Problem to work on: Within the following material, tally each line that contains the string "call". Give the tally only.

Information shown:
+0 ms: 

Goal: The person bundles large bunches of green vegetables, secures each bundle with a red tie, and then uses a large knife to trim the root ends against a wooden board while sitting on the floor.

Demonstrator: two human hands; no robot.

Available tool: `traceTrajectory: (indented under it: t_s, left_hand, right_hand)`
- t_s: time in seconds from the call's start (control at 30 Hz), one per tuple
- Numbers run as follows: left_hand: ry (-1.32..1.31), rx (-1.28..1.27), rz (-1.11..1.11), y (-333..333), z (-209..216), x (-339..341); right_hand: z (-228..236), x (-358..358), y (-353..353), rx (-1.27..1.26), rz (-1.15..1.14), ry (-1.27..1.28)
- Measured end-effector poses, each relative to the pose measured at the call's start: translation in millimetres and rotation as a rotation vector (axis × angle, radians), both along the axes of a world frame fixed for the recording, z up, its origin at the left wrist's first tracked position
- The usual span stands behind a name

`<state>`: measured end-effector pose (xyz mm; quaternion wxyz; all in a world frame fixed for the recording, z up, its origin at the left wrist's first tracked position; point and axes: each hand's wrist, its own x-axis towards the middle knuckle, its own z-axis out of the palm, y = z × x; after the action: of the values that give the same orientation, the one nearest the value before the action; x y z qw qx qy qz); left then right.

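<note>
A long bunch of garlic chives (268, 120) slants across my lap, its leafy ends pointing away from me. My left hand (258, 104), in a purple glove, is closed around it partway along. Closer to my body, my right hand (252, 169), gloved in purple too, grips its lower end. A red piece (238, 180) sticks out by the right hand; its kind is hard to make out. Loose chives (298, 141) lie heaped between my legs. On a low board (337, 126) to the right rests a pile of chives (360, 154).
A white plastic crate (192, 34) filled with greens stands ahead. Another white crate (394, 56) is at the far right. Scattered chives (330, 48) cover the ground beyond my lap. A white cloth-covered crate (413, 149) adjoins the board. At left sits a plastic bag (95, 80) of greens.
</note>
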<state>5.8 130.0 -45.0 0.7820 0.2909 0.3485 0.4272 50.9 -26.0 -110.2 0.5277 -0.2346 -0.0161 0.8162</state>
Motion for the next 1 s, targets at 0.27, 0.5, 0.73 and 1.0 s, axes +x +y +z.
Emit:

Task answer: 2